First look at 1 Corinthians 6:9. The ESV says, “Or do you not know that the unrighteous will not inherit the kingdom of God? Do not be deceived: neither the sexually immoral, nor idolaters, nor adulterers, nor men who practice homosexuality...will inherit the kingdom of God.” The word translated “men who practice homosexuality” is the Greek word arsenokoitai. That same word is used in one other passage in the New Testament. 1 Timothy 1:10 says the law is not laid down for the just but for the lawless and disobedient, for (among other types of sinners), the sexually immoral and “men who practice homosexuality.” Again, that phrase translates the Greek word arsenokoitai.

That word is only used these two times in the New Testament. In fact, no one used the word at all before Paul. It seems that Paul just made it up. So the question becomes: what does this made up word mean? One article I found online says, “What does arsenokoitai mean? Nobody knows for certain. Arsenokoitai is made up of two parts: arsen means man; koitai means beds. Although the word in English Bibles is interpreted as referring to homosexuals, we can be fairly certain that this is not the meaning that Paul wanted to convey. If he had, he would have used the word paiderasste. That was the standard Greek term at the time for sexual behavior between males. We can conclude that he probably meant something different than people who engaged in male-male adult sexual behavior” (religioustolerance.org). Then the article gives some possible meanings for arsenokoitai: abusive pedophiles, male prostitutes, pimps, maturbators, a boy sex slave, but not homosexuality.

This is the sort of argument you will hear all the time from those trying to defending homosexuality from the Bible. They’ll say, “Look, Paul was talking about pedophilia or sex slaves or man-boy love or something else. But he wasn’t talking about two consenting adults.” This line of reasoning sounds plausible, but it ignores the most obvious place Paul would have gone in order to create this word, the Old Testament. The most natural meaning for arsenokoitai comes from Leviticus 18 and 20. Paul made up the word by combining two words used together in Leviticus. You don’t have to know any Greek to see the connection.

Lev. 18:22 kai meta arsenos ou koimethese koiten gunaikos (“you shall not lie with a male as with a woman)

Lev. 20:13 kai hos an koimethe meta arsenos koiten gunaikois (and whoever shall lie with a male as with a woman...”

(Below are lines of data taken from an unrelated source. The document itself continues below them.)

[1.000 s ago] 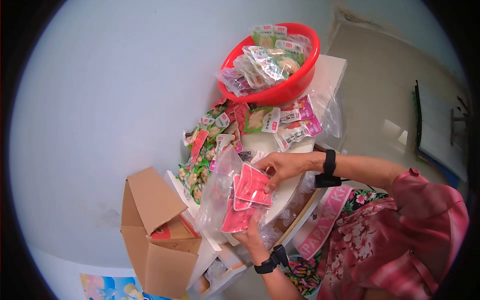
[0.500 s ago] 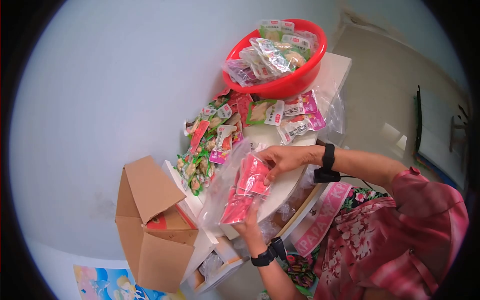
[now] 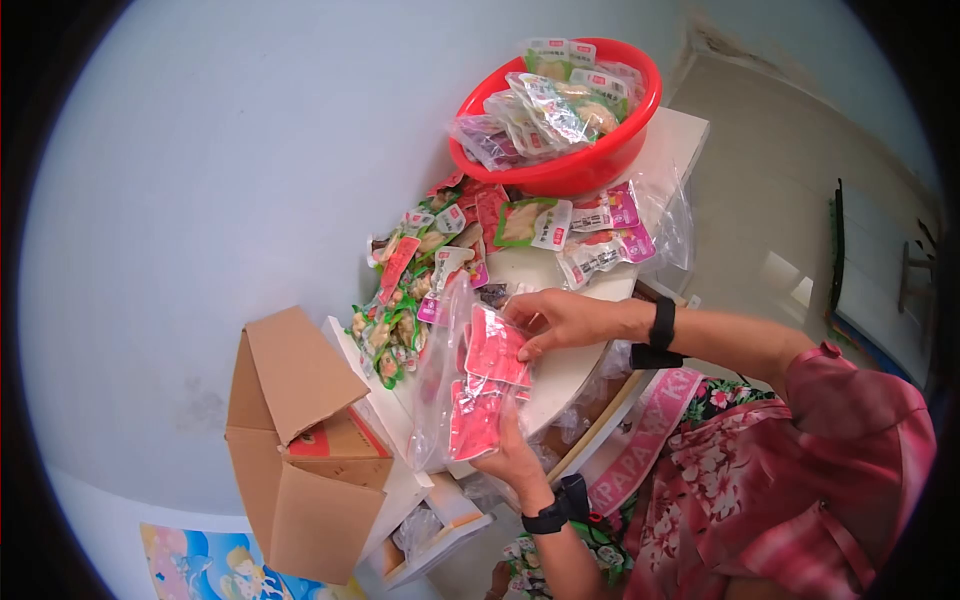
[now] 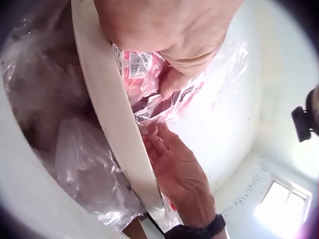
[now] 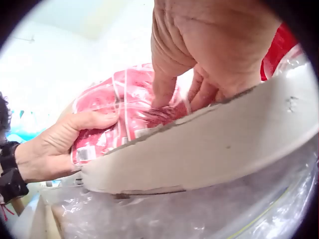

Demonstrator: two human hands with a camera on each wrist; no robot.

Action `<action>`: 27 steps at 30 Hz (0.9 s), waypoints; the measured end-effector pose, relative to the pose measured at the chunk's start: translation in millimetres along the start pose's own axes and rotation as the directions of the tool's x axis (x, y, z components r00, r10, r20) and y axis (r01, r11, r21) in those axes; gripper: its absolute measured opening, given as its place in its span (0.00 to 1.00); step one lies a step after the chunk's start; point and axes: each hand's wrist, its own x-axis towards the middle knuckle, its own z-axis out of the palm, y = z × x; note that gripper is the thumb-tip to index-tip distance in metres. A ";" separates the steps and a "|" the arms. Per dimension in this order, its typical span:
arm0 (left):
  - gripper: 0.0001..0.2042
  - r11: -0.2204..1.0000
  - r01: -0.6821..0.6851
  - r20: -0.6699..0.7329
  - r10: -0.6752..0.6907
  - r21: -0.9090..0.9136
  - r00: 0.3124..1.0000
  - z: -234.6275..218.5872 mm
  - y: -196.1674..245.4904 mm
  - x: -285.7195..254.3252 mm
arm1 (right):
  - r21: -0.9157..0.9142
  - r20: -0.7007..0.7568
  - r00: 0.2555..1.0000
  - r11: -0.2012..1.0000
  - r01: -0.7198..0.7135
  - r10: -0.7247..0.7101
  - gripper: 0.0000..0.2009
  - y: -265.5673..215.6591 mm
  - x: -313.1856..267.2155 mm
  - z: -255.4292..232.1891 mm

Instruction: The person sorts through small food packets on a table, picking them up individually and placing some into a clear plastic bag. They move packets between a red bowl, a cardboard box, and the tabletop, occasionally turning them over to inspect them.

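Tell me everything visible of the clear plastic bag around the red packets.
The clear plastic bag looks thin, crinkled and glossy, its loose part on the side away from the person. Through it show flat red packets with pale edges, one bearing a barcode. The left hand grips its lower end, the right hand its upper end, at the white table's curved edge. Whether it is sealed is unclear.

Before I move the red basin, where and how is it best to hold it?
Probably best gripped by the wide rim of the red basin, coming from the side away from the wall: there the rim is bare, while heaped packets fill the middle.
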 end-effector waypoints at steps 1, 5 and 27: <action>0.24 1.000 0.010 -0.020 -0.010 0.020 1.000 0.9 -2.8 -4.5 | -0.110 -0.102 0.995 0.994 -0.012 0.001 0.25 -6.0 -6.6 5.6; 0.19 0.988 -0.113 -0.160 0.129 0.103 0.979 18.8 4.8 -12.8 | -0.221 -0.306 0.951 0.975 -0.021 -0.049 0.29 -29.8 -40.6 27.5; 0.33 0.849 -0.461 0.318 0.376 0.259 0.870 38.2 21.9 -57.9 | 0.183 -0.355 0.924 0.980 -0.078 0.140 0.18 -41.2 -51.2 22.4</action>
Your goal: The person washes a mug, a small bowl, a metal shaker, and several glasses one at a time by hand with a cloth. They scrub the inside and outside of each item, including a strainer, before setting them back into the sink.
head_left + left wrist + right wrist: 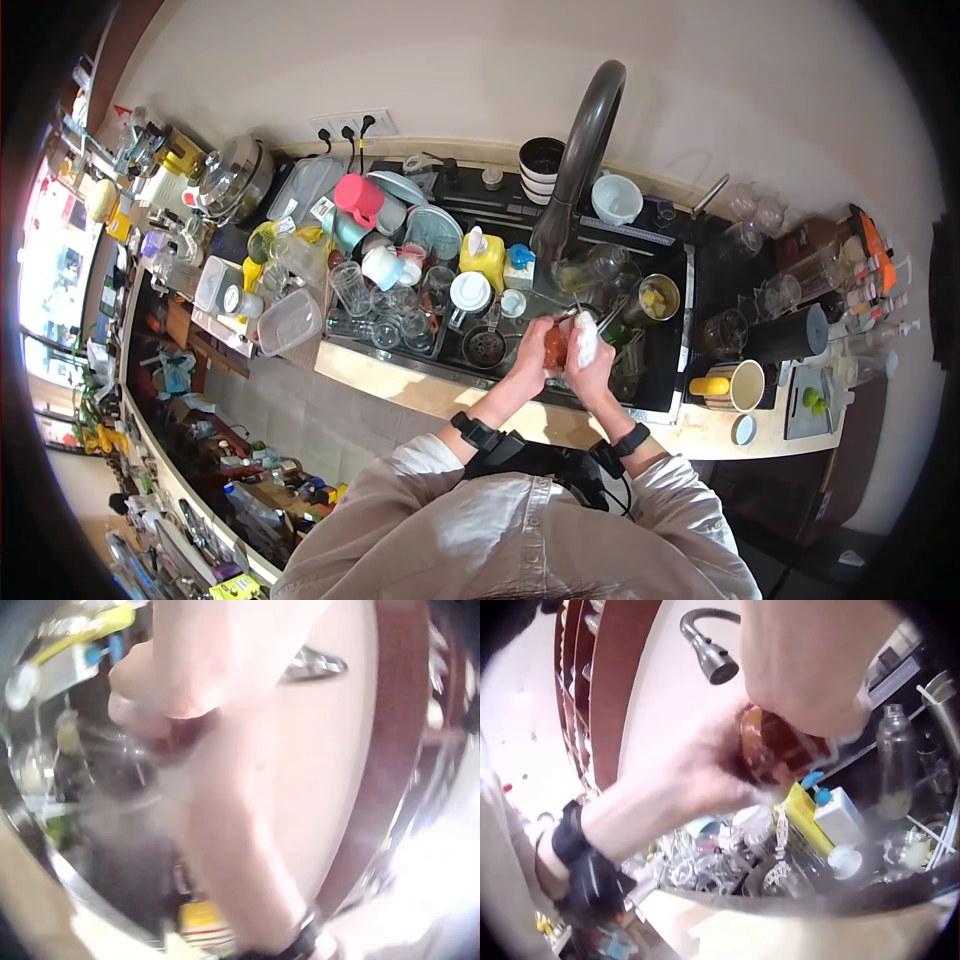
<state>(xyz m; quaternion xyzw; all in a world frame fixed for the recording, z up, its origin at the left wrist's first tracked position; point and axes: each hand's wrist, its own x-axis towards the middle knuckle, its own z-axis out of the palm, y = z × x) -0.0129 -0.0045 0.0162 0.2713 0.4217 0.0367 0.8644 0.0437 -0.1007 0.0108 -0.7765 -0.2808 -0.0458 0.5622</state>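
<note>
- Plainly, in the head view, the brown cup (555,349) sat between 2 hands over the sink (656,372); the left hand (528,358) gripped it, so was nearest, while the right hand (592,372) held a white wad (587,340) just to its right.
- In the left wrist view, blur hid the cup's long axis.
- In the right wrist view, left fingers curled round it, below the right hand.

This is a kitchen. You can tell by the black sink (690,300) with its big bendy tap (598,130). Lots of glasses (400,325) are crowded beside it, with a pink jug (358,198) and a yellow soap bottle (484,262). A clear tub (290,322) is near them. Black plugs (348,132) are in the wall (420,60) above the counter (400,378).
</note>
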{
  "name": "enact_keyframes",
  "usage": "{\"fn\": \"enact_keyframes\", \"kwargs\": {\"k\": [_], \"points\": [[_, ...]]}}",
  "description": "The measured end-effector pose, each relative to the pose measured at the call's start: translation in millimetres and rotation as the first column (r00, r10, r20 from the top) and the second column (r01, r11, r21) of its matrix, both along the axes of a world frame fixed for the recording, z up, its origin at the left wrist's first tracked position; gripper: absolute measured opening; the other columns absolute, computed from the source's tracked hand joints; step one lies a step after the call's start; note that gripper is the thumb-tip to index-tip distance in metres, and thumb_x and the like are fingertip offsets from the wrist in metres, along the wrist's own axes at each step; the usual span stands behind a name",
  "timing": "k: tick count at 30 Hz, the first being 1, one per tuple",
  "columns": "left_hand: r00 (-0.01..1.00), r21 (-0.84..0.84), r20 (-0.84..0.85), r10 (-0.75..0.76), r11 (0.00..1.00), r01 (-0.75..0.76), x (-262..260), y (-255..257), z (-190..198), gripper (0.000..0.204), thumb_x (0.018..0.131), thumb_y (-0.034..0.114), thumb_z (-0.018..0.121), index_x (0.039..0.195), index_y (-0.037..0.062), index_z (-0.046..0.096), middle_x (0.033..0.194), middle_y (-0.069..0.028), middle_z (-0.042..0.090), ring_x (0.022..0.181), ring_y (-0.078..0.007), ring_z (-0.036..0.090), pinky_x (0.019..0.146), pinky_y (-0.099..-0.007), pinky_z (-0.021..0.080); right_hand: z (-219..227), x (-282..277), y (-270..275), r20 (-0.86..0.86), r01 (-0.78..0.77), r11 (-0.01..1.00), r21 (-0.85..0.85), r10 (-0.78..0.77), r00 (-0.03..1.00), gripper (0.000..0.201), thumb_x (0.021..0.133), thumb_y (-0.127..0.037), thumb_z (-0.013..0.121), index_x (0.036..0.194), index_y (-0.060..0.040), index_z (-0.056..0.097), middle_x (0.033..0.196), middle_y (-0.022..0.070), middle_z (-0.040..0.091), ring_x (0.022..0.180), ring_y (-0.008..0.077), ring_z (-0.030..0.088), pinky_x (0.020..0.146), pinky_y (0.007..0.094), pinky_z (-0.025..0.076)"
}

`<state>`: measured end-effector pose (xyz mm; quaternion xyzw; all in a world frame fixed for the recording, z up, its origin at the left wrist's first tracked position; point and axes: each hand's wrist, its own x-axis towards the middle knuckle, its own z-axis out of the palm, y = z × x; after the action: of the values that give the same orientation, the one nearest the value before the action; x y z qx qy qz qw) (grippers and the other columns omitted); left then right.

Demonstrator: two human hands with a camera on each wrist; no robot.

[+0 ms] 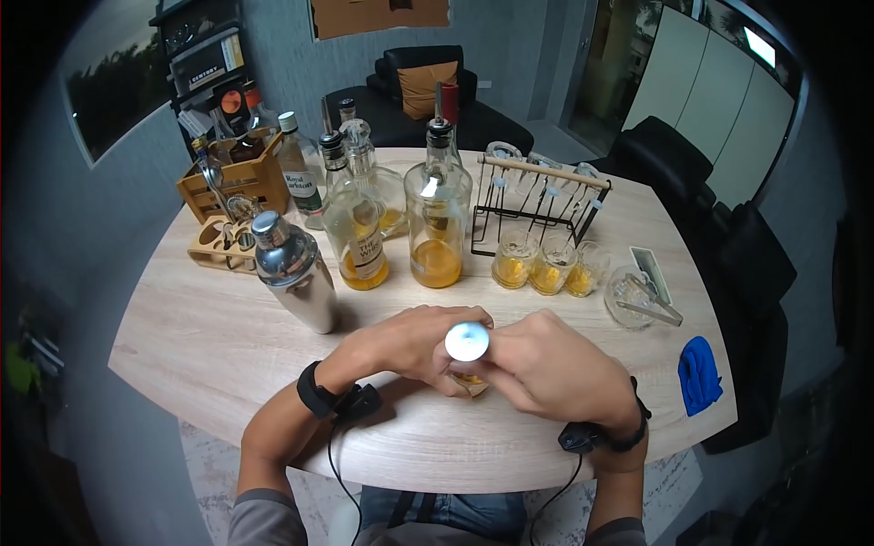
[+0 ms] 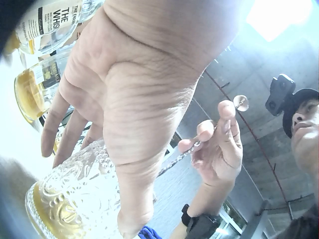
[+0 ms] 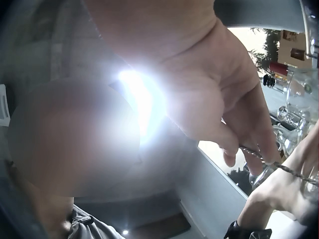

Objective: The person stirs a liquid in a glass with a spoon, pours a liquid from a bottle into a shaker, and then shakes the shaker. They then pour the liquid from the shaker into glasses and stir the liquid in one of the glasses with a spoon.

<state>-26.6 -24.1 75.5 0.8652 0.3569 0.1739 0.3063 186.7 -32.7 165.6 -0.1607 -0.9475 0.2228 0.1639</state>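
My left hand (image 1: 401,344) grips a patterned glass (image 2: 75,196) with amber drink at its bottom, thumb on one side and fingers on the other. Most of this glass is hidden by the hands in the head view. Above it, my right hand (image 1: 551,359) pinches the twisted shaft of a bar spoon (image 2: 172,163). The spoon's round disc end (image 1: 467,341) points up toward the head camera, while its lower part runs down toward the glass. A steel cocktail shaker (image 1: 296,273) stands upright beyond the left hand.
Behind the hands stand a whisky bottle (image 1: 357,238) and a bottle with a pourer (image 1: 438,227). Several glass mugs (image 1: 551,268) hold amber drink before a wire rack (image 1: 537,205). Right are tongs on a glass bowl (image 1: 628,309) and a blue cloth (image 1: 699,376); left, a wooden crate (image 1: 232,182).
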Motion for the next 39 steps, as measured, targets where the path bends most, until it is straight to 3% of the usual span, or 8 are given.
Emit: {"fn": "enact_keyframes", "kwargs": {"k": [8, 11, 20, 23, 26, 29, 32, 39], "points": [[0.994, 0.043, -0.016, 0.107, 0.993, -0.106, -0.4, -10.6, 1.8, 0.084, 0.065, 0.039, 0.09, 0.132, 0.0044, 0.054, 0.111, -0.0196, 0.068, 0.105, -0.0366, 0.066, 0.091, -0.0426, 0.053, -9.7, -6.6, 13.0, -0.113, 0.14, 0.989, -0.054, -0.145, 0.983, 0.019, 0.095, -0.012, 0.062, 0.109, -0.0034, 0.071, 0.084, 0.0178, 0.072, 0.072, 0.0341, 0.07, 0.07, 0.0391, 0.055], [0.988, -0.018, -0.138, 0.063, 0.998, -0.066, 0.9, -3.8, 6.7, 0.081, 0.068, 0.059, 0.086, 0.124, 0.0041, 0.063, 0.132, -0.0218, 0.054, 0.117, -0.0395, 0.057, 0.1, -0.0409, 0.047, -0.5, -1.1, 11.4, -0.113, 0.2, 0.977, -0.076, -0.208, 0.972, 0.02, 0.096, -0.013, 0.061, 0.11, -0.0039, 0.071, 0.085, 0.0167, 0.073, 0.073, 0.0326, 0.071, 0.071, 0.0377, 0.055], [0.992, 0.1, 0.121, -0.023, 0.995, 0.011, -0.2, -3.1, -2.0, 0.071, 0.066, 0.04, 0.09, 0.124, 0.0103, 0.059, 0.097, -0.0111, 0.068, 0.093, -0.0369, 0.067, 0.083, -0.0436, 0.055, -4.5, -5.0, 5.4, -0.081, -0.046, 0.999, -0.023, 0.044, 0.996, 0.018, 0.096, -0.013, 0.061, 0.093, 0.0048, 0.063, 0.072, 0.0234, 0.065, 0.07, 0.0412, 0.067, 0.066, 0.0453, 0.053], [0.996, -0.098, 0.08, 0.037, 0.995, -0.029, -1.7, -7.0, -2.4, 0.069, 0.066, 0.041, 0.09, 0.12, 0.01, 0.062, 0.097, -0.0132, 0.068, 0.093, -0.0369, 0.067, 0.085, -0.043, 0.054, -7.2, -9.2, 6.8, -0.096, 0.009, 0.999, -0.038, -0.013, 0.995, 0.018, 0.097, -0.013, 0.06, 0.094, 0.004, 0.063, 0.074, 0.0236, 0.066, 0.07, 0.0407, 0.067, 0.065, 0.0456, 0.053], [0.993, 0.269, -0.033, 0.117, 0.958, -0.104, -0.5, -11.3, -3.9, 0.063, 0.066, 0.042, 0.09, 0.114, 0.0099, 0.065, 0.096, -0.0149, 0.068, 0.093, -0.0362, 0.067, 0.085, -0.0424, 0.054, -8.9, -10.9, 10.6, -0.117, 0.134, 0.99, -0.047, -0.139, 0.983, 0.019, 0.098, -0.014, 0.059, 0.096, 0.0043, 0.064, 0.076, 0.0234, 0.066, 0.072, 0.0402, 0.068, 0.065, 0.0454, 0.053], [0.969, -0.078, -0.238, 0.072, 0.993, -0.093, 1.5, -4.8, 2.8, 0.082, 0.067, 0.051, 0.089, 0.131, 0.0087, 0.061, 0.129, -0.0179, 0.059, 0.12, -0.0337, 0.056, 0.102, -0.0405, 0.048, -5.1, -5.9, 11.5, -0.097, 0.215, 0.975, -0.063, -0.22, 0.971, 0.018, 0.097, -0.013, 0.061, 0.107, -0.0032, 0.073, 0.081, 0.018, 0.071, 0.072, 0.0347, 0.069, 0.069, 0.0386, 0.054], [0.998, 0.071, -0.014, 0.062, 0.996, -0.061, 0.9, -4.7, -1.8, 0.069, 0.065, 0.04, 0.09, 0.118, 0.0055, 0.062, 0.105, -0.0173, 0.069, 0.098, -0.0355, 0.068, 0.085, -0.0437, 0.054, 4.6, -1.0, 6.9, 0.087, 0.221, 0.975, 0.003, -0.221, 0.971, 0.017, 0.095, -0.011, 0.062, 0.106, -0.0032, 0.072, 0.08, 0.0181, 0.07, 0.073, 0.0346, 0.07, 0.069, 0.039, 0.054], [0.999, 0.017, 0.045, -0.02, 1.0, 0.019, -3.5, 1.4, -3.3, 0.081, 0.064, 0.039, 0.091, 0.13, 0.0091, 0.054, 0.107, -0.0138, 0.068, 0.1, -0.036, 0.067, 0.084, -0.0438, 0.053, -3.4, -8.2, 1.0, -0.046, -0.043, 0.999, 0.016, 0.044, 0.998, 0.015, 0.092, -0.011, 0.064, 0.102, -0.0001, 0.068, 0.078, 0.021, 0.068, 0.071, 0.0382, 0.069, 0.068, 0.0425, 0.055]]}}
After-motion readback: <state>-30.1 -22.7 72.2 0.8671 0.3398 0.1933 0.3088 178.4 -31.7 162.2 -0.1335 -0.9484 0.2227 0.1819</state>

Remember, the word in question in 1 Corinthians 6 and 1 Timothy 1 is arsenokoitai. Some scholars pretend like we just have to guess as to what this new word means. But it seems clear that Paul, a former Pharisee who knew the Old Testament (including the Greek translation of the Old Testament) better than any other book, combined the two words arsen and koiten from Leviticus to make a new word, arsenokoitai. So Paul was not using a narrow word that refers to only some kinds of homosexuality. He was using a purposefully broad word that referred to any sexual relations between members of the same sex. That’s what Leviticus clearly forbade. And Paul restates the principle from Leviticus in these two places in the New Testament.

In fact, if you look at the context for 1 Corinthians 6, you’ll see that in the surrounding chapters Paul is talking about incest and marriage and sexual immorality. So it would make sense that he has the Holiness Code in his mind. Likewise in 1 Timothy 1, Paul’s list of vices is simply a commentary on the Ten Commandments, so it makes sense that Paul would reference what the rest of the Law says about sexual immorality. Given the Holiness Code in Leviticus, and the unequivocal stance against homosexuality in ancient Judaism, and the clear rejections by Paul and Jude, and the implicit rejection by Jesus–given all of that, I don’t how see any honest student of the Bible can conclude anything except that the Bible considers homoerotic behavior a sin.